Patients experienced logistic problems coordinating TB and HIV appointments. At the co-located site, they enjoyed the convenience of accessing dual services under one roof. However, appointments were not given within a shared timeframe mandating duplicate commutes for individual doctor visits; HCWs conceded appointments were not always made with consideration to their co-located team. Distinct queues further precluded patients from completing any one appointment in time to adhere to the other. The onus to maintain distinct days for TB and HIV appointments was even greater for patients attending non-integrated clinics. Coinciding appointments had caused at least one patient to miss an HIV appointment, delaying his commencement of ART.
Patients described being routinely referred to other infectious disease programs, primary healthcare clinics and/or hospitals for emerging issues that their TB and HIV clinics did not manage. They expressed frustration at having to endure additional commutes and time off work to be examined by different doctors. TB- and HIV-HCWs echoed their perceived mandate to attend to strictly TB- and HIV-related issues, respectively, considering their workload and limited resources. However, they also commiserated about the difficulties experienced accessing medical information from other facilities, noting patients remained the only informative link connecting their multiple service providers.
HIV nondisclosure
Patients shared varying degrees of medical information with their various providers. While they all disclosed TB to non-TB HCWs, several patients disclosed HIV only when specifically or repeatedly asked by a non-HIV HCW or when they perceived it was necessary for their overall care. Patients hid their HIV status if they mistrusted non-HIV HCWs, including TB-HCWs.

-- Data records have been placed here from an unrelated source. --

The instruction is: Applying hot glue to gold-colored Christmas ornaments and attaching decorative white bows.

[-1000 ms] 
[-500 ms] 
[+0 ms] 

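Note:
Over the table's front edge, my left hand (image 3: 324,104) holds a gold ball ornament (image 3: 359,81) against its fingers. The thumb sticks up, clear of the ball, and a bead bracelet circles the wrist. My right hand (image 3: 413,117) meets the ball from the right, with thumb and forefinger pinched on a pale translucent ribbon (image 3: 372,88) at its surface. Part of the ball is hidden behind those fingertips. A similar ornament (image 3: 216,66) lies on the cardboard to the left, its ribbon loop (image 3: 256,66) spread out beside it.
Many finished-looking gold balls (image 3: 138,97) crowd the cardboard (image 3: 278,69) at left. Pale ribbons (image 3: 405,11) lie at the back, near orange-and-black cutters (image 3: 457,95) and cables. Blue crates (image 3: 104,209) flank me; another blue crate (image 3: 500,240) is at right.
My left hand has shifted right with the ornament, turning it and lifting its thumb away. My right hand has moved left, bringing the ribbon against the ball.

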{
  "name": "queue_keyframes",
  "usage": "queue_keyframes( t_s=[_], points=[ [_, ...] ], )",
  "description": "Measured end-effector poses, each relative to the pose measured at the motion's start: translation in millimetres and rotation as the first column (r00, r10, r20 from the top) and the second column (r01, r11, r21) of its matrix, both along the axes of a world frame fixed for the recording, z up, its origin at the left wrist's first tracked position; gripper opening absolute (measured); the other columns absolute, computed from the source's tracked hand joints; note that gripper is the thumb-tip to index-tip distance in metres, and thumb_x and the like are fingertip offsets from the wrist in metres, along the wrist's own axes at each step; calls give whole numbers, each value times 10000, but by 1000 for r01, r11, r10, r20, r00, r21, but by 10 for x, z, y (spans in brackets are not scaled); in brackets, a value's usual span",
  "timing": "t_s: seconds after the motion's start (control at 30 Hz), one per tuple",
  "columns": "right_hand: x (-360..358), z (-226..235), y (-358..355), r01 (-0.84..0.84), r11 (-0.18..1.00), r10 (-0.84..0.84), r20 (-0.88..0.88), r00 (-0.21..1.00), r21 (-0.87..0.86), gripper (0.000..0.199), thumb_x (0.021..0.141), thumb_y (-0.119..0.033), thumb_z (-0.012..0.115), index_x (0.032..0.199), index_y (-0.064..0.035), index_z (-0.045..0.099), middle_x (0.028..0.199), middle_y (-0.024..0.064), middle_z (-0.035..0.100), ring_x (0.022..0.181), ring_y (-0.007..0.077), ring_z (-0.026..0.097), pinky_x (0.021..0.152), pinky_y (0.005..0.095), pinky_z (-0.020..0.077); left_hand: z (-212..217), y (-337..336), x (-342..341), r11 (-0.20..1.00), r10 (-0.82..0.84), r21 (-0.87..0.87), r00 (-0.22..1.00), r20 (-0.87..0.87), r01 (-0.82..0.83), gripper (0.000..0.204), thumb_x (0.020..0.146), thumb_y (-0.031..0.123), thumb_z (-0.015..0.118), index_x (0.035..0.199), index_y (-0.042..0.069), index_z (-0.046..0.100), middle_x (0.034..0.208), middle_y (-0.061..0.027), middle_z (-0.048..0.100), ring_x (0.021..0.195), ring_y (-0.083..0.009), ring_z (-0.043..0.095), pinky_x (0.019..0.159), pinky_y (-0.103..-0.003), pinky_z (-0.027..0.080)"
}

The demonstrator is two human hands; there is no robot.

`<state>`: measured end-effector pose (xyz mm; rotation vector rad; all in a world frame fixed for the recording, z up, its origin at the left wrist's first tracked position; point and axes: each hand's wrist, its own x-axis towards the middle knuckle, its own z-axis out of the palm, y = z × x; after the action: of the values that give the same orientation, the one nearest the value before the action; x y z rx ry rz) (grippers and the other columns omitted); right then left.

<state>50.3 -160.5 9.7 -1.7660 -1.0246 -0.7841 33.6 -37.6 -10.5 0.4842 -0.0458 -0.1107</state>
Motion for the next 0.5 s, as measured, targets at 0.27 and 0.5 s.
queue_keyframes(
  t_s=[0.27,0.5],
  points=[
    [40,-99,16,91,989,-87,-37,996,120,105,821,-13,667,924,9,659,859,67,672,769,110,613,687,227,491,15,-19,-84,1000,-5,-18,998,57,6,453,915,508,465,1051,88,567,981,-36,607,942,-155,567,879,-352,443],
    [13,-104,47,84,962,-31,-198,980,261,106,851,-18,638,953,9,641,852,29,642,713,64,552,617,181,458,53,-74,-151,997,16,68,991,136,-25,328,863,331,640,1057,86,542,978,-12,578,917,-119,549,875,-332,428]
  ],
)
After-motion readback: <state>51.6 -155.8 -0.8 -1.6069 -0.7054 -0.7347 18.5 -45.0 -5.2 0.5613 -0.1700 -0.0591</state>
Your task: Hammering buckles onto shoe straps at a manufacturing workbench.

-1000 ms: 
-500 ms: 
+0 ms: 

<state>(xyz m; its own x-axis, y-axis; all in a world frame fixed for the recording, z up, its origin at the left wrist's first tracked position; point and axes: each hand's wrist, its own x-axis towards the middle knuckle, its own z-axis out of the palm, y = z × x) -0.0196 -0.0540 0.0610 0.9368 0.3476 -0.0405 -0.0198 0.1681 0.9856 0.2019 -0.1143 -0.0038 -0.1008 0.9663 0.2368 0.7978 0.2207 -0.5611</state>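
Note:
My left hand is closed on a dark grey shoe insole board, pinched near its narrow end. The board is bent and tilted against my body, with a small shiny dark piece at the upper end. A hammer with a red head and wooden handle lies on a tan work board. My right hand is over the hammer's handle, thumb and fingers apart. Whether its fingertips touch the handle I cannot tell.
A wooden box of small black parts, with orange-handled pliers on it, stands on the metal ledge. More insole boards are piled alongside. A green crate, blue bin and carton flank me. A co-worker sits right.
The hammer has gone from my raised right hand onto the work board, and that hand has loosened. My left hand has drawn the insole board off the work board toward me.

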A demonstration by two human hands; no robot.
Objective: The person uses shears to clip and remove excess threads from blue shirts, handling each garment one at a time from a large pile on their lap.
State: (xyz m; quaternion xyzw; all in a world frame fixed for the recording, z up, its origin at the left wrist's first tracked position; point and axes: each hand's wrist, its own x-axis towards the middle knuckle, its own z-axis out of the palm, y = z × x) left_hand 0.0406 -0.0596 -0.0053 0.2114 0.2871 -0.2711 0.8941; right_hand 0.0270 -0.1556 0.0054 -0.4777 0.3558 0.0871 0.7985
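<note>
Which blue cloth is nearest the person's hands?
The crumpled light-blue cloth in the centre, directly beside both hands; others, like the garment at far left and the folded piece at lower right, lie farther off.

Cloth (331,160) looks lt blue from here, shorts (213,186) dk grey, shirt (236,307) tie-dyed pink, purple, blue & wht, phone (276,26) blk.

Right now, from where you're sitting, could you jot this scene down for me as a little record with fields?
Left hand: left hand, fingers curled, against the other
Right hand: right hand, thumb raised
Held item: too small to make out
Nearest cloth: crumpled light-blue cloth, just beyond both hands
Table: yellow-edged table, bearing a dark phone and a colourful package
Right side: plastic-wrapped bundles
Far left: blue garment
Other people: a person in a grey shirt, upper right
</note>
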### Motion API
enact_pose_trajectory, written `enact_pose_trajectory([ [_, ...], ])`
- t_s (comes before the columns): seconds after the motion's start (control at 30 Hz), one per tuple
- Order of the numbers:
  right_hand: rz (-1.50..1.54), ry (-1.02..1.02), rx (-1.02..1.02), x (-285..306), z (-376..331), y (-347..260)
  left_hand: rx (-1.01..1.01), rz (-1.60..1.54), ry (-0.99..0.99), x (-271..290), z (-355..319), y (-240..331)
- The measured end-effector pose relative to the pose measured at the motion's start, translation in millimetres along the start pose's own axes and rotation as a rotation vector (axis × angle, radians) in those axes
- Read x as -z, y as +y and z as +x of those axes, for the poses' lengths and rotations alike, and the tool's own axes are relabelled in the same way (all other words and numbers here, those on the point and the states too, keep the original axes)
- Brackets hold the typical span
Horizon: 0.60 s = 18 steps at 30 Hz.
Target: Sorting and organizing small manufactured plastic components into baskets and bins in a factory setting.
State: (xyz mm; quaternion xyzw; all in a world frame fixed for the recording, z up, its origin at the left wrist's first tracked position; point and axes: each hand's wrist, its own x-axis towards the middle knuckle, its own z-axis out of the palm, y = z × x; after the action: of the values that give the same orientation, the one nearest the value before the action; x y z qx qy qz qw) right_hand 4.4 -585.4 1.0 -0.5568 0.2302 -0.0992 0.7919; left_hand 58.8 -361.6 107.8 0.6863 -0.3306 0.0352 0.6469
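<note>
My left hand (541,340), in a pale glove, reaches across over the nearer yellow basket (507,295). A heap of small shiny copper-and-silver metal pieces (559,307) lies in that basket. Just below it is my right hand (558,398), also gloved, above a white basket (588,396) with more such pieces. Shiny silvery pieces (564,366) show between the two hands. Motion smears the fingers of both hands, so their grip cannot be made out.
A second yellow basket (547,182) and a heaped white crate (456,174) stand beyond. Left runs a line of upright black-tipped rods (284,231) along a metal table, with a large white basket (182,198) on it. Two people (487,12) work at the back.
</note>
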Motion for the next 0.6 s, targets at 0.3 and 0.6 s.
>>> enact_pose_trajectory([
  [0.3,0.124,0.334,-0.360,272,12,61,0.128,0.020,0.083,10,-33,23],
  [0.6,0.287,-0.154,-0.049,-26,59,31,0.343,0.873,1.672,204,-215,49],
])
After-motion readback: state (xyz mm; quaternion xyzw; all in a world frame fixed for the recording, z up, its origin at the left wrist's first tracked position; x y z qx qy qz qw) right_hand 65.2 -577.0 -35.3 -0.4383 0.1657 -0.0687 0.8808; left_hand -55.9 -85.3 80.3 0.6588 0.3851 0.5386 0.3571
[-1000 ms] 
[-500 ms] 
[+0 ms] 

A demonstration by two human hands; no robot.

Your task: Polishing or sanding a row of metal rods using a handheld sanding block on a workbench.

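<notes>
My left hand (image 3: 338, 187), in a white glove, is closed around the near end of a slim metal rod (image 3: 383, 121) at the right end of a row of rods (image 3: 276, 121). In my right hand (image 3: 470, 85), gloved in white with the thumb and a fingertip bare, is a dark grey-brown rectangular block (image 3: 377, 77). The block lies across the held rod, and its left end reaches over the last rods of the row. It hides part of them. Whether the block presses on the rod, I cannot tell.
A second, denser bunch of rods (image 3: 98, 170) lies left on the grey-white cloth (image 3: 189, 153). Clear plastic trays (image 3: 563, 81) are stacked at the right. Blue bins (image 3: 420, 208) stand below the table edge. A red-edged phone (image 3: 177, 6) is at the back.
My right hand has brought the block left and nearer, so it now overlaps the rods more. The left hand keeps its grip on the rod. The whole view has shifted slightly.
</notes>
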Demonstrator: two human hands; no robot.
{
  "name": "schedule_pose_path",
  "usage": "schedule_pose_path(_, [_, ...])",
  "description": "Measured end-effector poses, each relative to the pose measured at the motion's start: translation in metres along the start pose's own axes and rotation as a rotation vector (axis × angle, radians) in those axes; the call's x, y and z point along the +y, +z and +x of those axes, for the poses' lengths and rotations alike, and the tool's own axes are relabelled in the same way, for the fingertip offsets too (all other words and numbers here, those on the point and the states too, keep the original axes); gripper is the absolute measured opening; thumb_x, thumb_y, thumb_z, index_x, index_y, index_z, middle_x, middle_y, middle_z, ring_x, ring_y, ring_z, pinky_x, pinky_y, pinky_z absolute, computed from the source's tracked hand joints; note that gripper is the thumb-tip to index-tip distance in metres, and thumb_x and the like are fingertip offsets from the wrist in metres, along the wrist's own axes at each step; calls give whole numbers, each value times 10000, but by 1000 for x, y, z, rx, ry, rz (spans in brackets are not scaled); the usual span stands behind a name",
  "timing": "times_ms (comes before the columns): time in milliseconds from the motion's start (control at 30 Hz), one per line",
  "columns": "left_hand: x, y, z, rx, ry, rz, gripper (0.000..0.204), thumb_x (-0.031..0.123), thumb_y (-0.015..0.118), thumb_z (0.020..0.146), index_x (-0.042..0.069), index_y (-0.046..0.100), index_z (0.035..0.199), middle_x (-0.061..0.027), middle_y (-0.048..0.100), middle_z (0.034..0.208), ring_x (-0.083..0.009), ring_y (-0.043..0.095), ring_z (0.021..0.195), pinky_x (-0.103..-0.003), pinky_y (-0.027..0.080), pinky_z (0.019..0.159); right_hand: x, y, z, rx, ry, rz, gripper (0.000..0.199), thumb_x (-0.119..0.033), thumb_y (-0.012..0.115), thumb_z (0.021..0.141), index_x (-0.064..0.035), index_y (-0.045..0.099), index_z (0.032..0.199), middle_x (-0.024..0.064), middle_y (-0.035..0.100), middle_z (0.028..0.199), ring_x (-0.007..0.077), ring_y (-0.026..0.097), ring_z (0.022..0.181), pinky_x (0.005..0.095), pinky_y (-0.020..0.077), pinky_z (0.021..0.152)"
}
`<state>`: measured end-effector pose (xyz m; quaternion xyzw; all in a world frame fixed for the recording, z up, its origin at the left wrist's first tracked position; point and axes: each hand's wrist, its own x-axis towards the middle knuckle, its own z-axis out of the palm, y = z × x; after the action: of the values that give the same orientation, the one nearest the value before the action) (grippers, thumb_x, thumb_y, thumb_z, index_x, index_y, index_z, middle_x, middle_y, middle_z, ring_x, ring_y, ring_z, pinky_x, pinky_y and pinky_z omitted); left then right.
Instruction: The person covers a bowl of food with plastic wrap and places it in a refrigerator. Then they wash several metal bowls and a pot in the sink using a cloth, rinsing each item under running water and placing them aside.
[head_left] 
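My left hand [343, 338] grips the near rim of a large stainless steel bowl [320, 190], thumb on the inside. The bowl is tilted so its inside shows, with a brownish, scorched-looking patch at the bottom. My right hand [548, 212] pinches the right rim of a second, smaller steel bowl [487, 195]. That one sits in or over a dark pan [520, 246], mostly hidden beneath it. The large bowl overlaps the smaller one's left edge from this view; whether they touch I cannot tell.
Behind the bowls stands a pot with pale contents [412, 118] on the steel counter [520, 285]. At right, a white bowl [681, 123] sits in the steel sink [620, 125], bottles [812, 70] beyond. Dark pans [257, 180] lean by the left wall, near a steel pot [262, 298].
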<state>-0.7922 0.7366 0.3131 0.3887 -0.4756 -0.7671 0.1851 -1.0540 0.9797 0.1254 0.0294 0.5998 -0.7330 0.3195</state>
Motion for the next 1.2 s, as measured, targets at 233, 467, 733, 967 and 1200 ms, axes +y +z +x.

HCWs acknowledged patients were more likely to share TB with all providers, but keep their HIV status from some. TB-HCWs commented patients may deny having HIV due to the associated stigma or when accompanied to appointments by relatives to whom they had not disclosed. Disclosure was sometimes inconsistent, with patients disclosing during one appointment but refusing to discuss HIV with another HCW. HIV-HCWs consequently understood they had full access to patients’ clinical histories but their TB counterparts were only privy to TB-specific data. HIV-HCWs also felt bound against sharing their patients’ HIV status with other HCWs due to patient-provider confidentiality, even at the co-located site. TB-HCWs, when aware, similarly felt obligated to keep patients’ HIV illness private from other HCWs; some patients specified their serostatus be withheld from clinics attached to their work.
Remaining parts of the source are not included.